I would like you to transcribe all of the data exactly.

********

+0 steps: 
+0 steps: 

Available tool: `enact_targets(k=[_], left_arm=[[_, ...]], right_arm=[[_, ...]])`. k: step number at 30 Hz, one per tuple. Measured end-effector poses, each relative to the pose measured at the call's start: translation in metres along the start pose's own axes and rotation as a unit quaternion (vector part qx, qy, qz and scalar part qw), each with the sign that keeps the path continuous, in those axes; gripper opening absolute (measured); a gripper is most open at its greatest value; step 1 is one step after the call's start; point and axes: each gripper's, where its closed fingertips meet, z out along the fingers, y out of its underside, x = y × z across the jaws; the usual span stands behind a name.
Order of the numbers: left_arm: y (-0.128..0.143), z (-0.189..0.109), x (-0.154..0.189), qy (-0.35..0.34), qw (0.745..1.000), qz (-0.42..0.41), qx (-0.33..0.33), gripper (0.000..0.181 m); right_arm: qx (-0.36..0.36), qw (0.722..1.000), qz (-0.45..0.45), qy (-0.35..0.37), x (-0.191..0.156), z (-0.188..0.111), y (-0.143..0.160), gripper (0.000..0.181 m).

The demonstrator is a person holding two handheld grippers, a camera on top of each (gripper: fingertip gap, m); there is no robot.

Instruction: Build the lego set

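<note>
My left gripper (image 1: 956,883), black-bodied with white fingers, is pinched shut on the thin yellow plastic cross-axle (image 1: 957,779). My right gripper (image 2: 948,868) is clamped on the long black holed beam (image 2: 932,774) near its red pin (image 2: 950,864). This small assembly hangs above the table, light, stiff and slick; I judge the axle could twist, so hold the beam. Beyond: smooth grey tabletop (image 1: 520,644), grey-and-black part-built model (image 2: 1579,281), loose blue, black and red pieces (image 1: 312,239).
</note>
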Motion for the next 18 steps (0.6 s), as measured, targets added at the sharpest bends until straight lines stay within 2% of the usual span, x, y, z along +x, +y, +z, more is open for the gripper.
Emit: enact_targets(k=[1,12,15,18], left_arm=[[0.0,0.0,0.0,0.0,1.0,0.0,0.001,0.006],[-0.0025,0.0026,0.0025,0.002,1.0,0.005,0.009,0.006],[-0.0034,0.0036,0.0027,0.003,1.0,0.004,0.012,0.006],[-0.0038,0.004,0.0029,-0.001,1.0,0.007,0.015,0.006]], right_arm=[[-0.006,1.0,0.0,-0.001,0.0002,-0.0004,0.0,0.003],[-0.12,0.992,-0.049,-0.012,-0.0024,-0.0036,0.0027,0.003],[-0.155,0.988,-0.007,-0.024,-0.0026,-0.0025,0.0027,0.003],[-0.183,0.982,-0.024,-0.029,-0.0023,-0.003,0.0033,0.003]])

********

#### Your response
+0 steps: 
+0 steps: 

Available tool: `enact_targets(k=[_], left_arm=[[_, ...]], right_arm=[[_, ...]])`. k: step number at 30 Hz, one per tuple. Measured end-effector poses, each relative to the pose measured at the call's start: translation in metres along the start pose's own axes and rotation as a unit quaternion (vector part qx, qy, qz and scalar part qw), each with the sign that keeps the path continuous, in those axes; gripper opening absolute (measured); a gripper is most open at its greatest value; step 1 is one step after the call's start; point and axes: each gripper's, where its closed fingertips meet, z out along the fingers, y out of its underside, x = y × z across the jaws; the usual span stands behind a name.
Order of the numbers: left_arm: y (-0.128..0.143), z (-0.189..0.109), x (-0.154..0.189), qy (-0.35..0.34), qw (0.745..1.000), qz (-0.42..0.41), qx (-0.33..0.33), gripper (0.000..0.181 m); right_arm: qx (-0.36..0.36), qw (0.722..1.000), qz (-0.45..0.45), qy (-0.35..0.37), x (-0.191..0.156), z (-0.188..0.111), y (-0.143..0.160), gripper (0.000..0.181 m).

The demonstrator is a person holding two handheld grippers, a camera on top of each (gripper: fingertip gap, m); there is no robot.

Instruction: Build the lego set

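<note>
My left gripper (image 1: 956,883), black-bodied with white fingers, is pinched shut on the thin yellow plastic cross-axle (image 1: 957,779). My right gripper (image 2: 948,868) is clamped on the long black holed beam (image 2: 932,774) near its red pin (image 2: 950,864). This small assembly hangs above the table, light, stiff and slick; I judge the axle could twist, so hold the beam. Beyond: smooth grey tabletop (image 1: 520,644), grey-and-black part-built model (image 2: 1579,281), loose blue, black and red pieces (image 1: 312,239).
</note>
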Motion for the next 18 steps (0.6 s), as measured, targets added at the sharpest bends until straight lines stay within 2% of the usual span, x, y, z along +x, +y, +z, more is open for the gripper.
Emit: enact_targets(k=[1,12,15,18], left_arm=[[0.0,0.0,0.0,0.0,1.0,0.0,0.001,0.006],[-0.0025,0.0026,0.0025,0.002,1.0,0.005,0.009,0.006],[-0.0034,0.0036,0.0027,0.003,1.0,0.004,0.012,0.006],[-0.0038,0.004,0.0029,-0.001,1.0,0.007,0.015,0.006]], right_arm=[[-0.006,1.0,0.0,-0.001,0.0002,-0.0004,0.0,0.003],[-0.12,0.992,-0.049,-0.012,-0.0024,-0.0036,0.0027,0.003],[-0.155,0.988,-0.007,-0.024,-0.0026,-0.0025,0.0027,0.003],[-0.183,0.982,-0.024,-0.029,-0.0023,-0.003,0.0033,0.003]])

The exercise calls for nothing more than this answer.